Огонь, в котором погиб прежний замок, напоминал пламя его брака с Мод. Фульку никогда больше не доведется испытать такого опаляющего душу пожара, и он был отчасти даже рад этому, ибо знал, что во второй раз просто не переживет его. Но любовь движется и другими тропами, вырастая из нежной заботы.

До его слуха донеслись звонкие удары молотков каменщиков и бойкие крики мастеровых. Многие из них пришли в Уиттингтон из Олбербери, где строительство приории уже было практически завершено. Часовня в честь святого Стефана стала местом упокоения членов семьи Фицуорин. А также местом для проведения других церемоний.

При этой мысли он чуть натянул поводья и направил коня в свежую от росы траву. Стояло раннее летнее утро. Чуть позади его ждала Кларисса, давшая Фульку возможность побыть в одиночестве, дабы собраться с мыслями. Ее серо-золотистые глаза улыбались, а лицо светилось ярким румянцем юности. Сердце Фулька, пусть и покрытое затянувшимися ранами, при виде нее задрожало. Может, это была и не страстная любовь, а лишь ее тень, но все же…

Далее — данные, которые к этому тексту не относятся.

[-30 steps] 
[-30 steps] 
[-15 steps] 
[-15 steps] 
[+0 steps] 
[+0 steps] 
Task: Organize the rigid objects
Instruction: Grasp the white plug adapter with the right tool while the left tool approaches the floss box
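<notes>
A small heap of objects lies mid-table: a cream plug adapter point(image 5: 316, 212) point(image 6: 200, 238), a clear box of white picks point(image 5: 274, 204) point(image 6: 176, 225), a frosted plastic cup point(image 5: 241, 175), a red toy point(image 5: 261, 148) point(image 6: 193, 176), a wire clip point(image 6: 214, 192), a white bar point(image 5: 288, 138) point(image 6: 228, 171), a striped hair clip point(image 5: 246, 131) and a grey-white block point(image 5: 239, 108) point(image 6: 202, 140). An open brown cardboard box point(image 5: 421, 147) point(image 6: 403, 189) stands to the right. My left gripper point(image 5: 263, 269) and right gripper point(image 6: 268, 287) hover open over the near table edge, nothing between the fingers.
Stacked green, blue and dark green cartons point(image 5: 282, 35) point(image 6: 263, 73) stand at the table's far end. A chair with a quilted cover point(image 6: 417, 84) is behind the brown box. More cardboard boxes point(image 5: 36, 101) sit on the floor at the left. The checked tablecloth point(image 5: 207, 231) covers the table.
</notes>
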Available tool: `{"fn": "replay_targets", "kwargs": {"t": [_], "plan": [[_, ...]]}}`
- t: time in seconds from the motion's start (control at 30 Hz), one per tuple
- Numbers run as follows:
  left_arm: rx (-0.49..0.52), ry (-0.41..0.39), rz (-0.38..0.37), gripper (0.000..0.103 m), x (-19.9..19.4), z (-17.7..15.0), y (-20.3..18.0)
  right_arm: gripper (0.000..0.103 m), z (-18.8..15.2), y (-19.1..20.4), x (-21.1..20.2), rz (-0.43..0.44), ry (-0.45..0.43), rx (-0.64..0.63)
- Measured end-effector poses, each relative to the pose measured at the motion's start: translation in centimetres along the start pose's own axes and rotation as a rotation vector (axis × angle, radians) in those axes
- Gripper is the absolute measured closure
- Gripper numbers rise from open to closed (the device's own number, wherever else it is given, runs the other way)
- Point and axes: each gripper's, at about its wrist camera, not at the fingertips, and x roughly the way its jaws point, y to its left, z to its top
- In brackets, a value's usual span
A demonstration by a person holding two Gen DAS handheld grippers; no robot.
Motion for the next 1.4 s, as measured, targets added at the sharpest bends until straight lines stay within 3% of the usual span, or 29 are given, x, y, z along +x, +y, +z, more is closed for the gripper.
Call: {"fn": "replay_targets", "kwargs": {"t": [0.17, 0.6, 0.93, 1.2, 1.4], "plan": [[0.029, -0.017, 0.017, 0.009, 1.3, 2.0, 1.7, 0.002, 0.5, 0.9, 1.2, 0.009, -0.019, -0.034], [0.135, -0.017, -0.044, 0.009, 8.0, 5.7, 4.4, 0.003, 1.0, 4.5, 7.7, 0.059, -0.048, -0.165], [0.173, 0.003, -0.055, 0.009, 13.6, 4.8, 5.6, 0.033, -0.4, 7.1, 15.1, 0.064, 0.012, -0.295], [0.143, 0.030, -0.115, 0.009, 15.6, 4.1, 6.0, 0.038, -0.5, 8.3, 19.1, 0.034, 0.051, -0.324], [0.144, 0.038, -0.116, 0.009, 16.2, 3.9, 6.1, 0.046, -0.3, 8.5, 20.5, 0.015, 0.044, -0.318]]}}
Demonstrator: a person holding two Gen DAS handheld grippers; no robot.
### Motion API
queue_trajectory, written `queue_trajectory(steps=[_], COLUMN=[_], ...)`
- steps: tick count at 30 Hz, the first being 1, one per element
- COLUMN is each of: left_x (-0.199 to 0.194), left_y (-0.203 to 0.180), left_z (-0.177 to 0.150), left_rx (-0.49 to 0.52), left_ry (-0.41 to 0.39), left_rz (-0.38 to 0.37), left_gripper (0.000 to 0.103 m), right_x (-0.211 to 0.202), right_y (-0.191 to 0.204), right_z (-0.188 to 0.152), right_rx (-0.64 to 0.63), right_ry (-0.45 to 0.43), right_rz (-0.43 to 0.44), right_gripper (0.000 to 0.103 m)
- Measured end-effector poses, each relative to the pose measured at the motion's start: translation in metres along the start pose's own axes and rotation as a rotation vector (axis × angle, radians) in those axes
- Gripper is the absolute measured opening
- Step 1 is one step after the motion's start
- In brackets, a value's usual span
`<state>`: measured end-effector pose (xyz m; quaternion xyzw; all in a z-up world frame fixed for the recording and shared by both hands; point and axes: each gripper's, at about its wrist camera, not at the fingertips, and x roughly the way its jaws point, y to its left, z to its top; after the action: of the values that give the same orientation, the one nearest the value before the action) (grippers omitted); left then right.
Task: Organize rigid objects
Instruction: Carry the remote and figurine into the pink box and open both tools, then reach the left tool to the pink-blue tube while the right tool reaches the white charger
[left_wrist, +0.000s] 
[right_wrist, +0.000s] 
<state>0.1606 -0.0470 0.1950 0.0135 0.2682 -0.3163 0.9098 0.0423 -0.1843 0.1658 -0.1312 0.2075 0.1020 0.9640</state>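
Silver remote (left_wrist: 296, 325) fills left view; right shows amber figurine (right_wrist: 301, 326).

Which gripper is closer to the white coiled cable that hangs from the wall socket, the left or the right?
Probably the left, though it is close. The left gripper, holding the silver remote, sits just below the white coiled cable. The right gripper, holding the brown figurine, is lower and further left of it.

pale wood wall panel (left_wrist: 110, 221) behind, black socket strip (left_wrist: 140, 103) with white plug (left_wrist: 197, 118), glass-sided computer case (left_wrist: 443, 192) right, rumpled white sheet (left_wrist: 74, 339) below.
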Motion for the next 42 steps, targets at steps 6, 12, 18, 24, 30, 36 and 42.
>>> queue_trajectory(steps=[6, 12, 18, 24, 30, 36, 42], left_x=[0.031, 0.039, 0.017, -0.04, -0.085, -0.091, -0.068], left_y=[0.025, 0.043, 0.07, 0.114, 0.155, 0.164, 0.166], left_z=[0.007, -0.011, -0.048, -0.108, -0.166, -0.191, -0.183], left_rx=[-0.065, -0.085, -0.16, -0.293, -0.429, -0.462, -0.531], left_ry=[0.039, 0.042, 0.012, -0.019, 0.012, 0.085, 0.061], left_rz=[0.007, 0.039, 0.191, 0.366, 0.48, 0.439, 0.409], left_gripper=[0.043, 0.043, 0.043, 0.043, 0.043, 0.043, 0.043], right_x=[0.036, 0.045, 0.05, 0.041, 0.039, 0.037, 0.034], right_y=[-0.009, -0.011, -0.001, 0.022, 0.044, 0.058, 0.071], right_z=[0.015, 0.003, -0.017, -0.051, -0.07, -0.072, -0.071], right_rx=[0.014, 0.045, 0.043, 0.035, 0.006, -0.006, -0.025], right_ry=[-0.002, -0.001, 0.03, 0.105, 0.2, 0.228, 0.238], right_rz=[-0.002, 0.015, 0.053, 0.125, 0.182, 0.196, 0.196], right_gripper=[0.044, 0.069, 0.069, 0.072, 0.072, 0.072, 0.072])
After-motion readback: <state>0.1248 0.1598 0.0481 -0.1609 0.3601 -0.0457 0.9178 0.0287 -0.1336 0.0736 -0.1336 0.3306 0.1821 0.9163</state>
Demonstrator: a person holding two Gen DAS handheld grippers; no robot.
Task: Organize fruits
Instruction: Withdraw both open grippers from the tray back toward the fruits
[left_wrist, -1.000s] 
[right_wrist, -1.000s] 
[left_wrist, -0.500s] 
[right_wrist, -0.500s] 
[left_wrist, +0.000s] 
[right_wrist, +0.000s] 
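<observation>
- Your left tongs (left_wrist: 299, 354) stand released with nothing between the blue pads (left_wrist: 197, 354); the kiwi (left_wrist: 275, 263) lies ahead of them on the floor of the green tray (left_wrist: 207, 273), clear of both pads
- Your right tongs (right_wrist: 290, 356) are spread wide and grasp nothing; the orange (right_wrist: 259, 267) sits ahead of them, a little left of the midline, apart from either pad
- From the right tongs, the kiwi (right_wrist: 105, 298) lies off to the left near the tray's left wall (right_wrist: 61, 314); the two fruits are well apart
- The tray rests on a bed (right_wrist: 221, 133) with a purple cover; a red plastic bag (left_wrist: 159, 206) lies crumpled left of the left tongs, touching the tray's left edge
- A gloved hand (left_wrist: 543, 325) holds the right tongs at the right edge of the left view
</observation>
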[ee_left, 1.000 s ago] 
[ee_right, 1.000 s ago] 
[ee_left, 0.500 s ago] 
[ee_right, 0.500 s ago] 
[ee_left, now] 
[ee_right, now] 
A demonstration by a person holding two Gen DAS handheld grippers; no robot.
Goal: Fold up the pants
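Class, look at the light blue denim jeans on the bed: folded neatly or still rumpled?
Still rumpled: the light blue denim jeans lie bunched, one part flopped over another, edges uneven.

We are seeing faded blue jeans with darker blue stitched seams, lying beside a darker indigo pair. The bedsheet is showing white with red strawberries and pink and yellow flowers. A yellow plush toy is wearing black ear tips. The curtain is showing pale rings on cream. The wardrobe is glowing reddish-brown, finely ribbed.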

Со дня смерти Мод прошло полтора года. Фульк по-прежнему скорбел. Внутри у него все еще оставалась пустота, однако она уже больше не казалась ему зияющей бездной. Мало того, пустота эта потихонечку, очень медленно, начинала наполняться. Правда, Фульк с подозрением относился к этому новому чувству, не в состоянии полностью ему довериться.

– К концу лета в замке можно будет жить, – сказала Кларисса. – Хорошо, что с Лливелином у тебя заключен мирный договор. Но даже если вдруг начнется новая война с Уэльсом, Уиттингтон будет стоять как скала. Он построен на века.

– Еще бы! Особенно если учесть, во сколько он мне обошелся!

Кларисса весело рассмеялась, и Фульк улыбнулся в ответ. Именно этот ее заразительный оптимизм помог вытащить его на свет из тьмы, в которой он пребывал. Да ведь и впрямь все не так уж плохо. Он заключил перемирие не только с Лливелином, но и с королем Генрихом, а тот дал Фицуорину соизволение перестроить приграничные замки Олбербери и Уиттингтон. Кроме того, Фульк получил еще несколько подарков из монарших рук: освобождение от податей, разрешение охотиться на оленей и, по иронии судьбы, изысканно инкрустированную шахматную доску и ларец с фигурами из слоновой кости.

В возмещение того, что случилось с Уиттингтоном, и в качестве благодарности за поддержку семья Маршал даровала Фицуорину право каждый год устраивать ярмарку в Уонтадже. В июне прошлого года Хависа родила ему первую внучку. Фульк надеялся, что малышка с серебряными волосами и зелеными глазами – вылитая Мод – станет для него утешением.